Armados con sus instrumentos de medición, relojes y teodolitos, el Bey y Rosita desaparecían entonces hacia una loma o un punto más elevado del terreno para determinar con la mayor precisión posible la hora en el punto en el que se encontraban y, con la ayuda de los teodolitos para medir la altura de la Estrella Polar en el firmamento, la latitud. Las mediciones no eran sencillas de hacer y las equivocaciones, frecuentes; había que realizar una triple lectura y las horas se apuntaban en un cronógrafo cuyo error en relación con la hora local se conocía gracias a las observaciones astrológicas anotadas justo antes de establecer las latitudes, la presión atmosférica y la temperatura en cada lugar.

A veces discutían porque no se ponían de acuerdo sobre la situación en un mapa hipotético, pero no era frecuente.

Al cuarto día de camino, otro augurio favorable los llenó a todos de contento. Una caravana de mercaderes de dátiles había pasado por donde llegaba la expedición de Hassanein Bey. Para mala suerte de aquéllos, un saco de dátiles parecía haberse roto, regando el camino de frutos. Los dátiles caídos al paso de una caravana son augurio de buena fortuna para el resto del viaje, tanto que era frecuente que los amigos de un mercader que se disponía a emprender la ruta del desierto se le adelantaran regando dátiles por los lugares por los que había de pasar.

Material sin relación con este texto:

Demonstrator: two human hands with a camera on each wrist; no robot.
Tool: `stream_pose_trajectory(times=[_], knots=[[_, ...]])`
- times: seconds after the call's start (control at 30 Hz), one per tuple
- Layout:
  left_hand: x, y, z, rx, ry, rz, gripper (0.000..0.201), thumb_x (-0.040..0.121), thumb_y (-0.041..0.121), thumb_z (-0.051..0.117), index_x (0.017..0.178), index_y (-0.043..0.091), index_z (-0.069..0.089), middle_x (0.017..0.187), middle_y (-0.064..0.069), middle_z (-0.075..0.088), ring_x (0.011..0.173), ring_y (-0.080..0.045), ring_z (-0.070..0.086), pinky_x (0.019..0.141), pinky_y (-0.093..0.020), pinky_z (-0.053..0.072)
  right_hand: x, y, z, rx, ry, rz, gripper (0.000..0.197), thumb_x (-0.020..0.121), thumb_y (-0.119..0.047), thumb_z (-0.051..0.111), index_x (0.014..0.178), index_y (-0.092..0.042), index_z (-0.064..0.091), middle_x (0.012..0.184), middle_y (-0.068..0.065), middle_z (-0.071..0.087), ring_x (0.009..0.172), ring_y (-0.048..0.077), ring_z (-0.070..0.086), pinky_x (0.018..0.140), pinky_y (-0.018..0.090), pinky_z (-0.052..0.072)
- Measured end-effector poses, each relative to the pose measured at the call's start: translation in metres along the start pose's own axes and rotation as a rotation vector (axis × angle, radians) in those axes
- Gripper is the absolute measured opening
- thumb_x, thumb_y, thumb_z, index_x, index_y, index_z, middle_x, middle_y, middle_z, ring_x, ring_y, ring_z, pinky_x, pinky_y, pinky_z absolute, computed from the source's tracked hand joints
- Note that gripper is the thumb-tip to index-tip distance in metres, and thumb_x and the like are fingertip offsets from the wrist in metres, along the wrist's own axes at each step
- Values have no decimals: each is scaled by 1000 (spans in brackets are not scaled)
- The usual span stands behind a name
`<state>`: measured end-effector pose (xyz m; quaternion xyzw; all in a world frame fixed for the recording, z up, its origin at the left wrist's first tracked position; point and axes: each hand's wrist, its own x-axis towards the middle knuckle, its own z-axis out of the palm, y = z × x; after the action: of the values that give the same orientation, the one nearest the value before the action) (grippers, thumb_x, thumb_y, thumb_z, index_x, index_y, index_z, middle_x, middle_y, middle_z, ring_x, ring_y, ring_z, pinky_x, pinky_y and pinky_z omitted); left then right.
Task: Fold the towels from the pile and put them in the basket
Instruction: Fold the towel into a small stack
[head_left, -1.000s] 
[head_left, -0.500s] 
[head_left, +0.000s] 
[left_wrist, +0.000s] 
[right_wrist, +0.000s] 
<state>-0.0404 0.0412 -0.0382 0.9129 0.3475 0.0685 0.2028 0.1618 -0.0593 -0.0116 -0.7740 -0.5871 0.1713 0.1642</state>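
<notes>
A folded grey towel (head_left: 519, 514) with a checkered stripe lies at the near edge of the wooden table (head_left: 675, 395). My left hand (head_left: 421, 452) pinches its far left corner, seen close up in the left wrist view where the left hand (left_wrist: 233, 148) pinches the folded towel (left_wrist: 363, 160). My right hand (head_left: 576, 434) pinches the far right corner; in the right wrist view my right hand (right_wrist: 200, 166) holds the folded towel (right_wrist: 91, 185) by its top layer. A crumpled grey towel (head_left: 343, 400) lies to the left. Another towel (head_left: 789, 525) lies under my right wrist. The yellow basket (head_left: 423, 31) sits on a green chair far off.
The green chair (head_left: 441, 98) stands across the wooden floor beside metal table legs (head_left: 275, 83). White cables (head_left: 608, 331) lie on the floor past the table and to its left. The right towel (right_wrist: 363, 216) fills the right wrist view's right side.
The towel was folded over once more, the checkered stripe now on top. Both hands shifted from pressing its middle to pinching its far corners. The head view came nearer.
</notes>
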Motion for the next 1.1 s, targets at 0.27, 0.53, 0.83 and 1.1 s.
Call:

Nuevamente, los camelleros, guardias y servidores del Bey se felicitaron de su buena estrella. Y Rosita, poniendo cara de traviesa, preguntó cuántas cosas más iban a encontrar por el camino, no fuera a ser que tuviera ella que apearse de la expedición para ceder su sitio en la tienda principal a alguna hurí portadora de buenos augurios y adornada de mayores y más abundantes virtudes que las de una pobre inglesa inexperta.

Capítulo 1 8

Siwa es uno de los oasis más grandes del desierto Líbico. Mide más de ochenta kilómetros de punta a punta y en él el agua es abundante, los palmerales, interminables, y los dátiles, dulces y jugosos.

– Se dice que uno de los manantiales que, rodeado de palmeras, burbujea con sus aguas termales a las afueras del poblado fue el lugar en el que se bañaba Cleopatra -explicó el Bey en inglés-. Yo no me lo creería demasiado, pero… Mañana podemos visitarlo, al igual que el templo del Oráculo.

– ¿Me podré bañar en el manantial de Cleopatra? -preguntó entonces Rosita.

– Desde luego que no. La gente de aquí es muy estricta con sus costumbres y eso incluye el destape femenino. Ni siquiera sería posible de noche y bien custodiada por nuestros nubios. Un escándalo público en Siwa no es la mejor manera de estimular la bienvenida de los habitantes locales…

– Mmm, Ahmed -contestó Rosita para provocarle-, siempre me ha gustado un buen escándalo para agitar la hipocresía social.

– Estoy convencido de que sí, amiga mía -dijo el Bey secamente-, pero usted se equivoca: la gente de Siwa es muy sencilla y tiene poco tiempo para la hipocresía o para los vicios y virtudes de la sociedad urbana. Esas cosas están muy bien en París, pero aquí no deben ocurrir.

– Ah, no es lo que oigo de los harenes en El Cairo y usted lo sabe tan bien como yo… De todos modos, era una broma. No se lo tome a mal.

– No me lo tomo a mal, pero no debemos ofender a Alá ni su compasión generosa.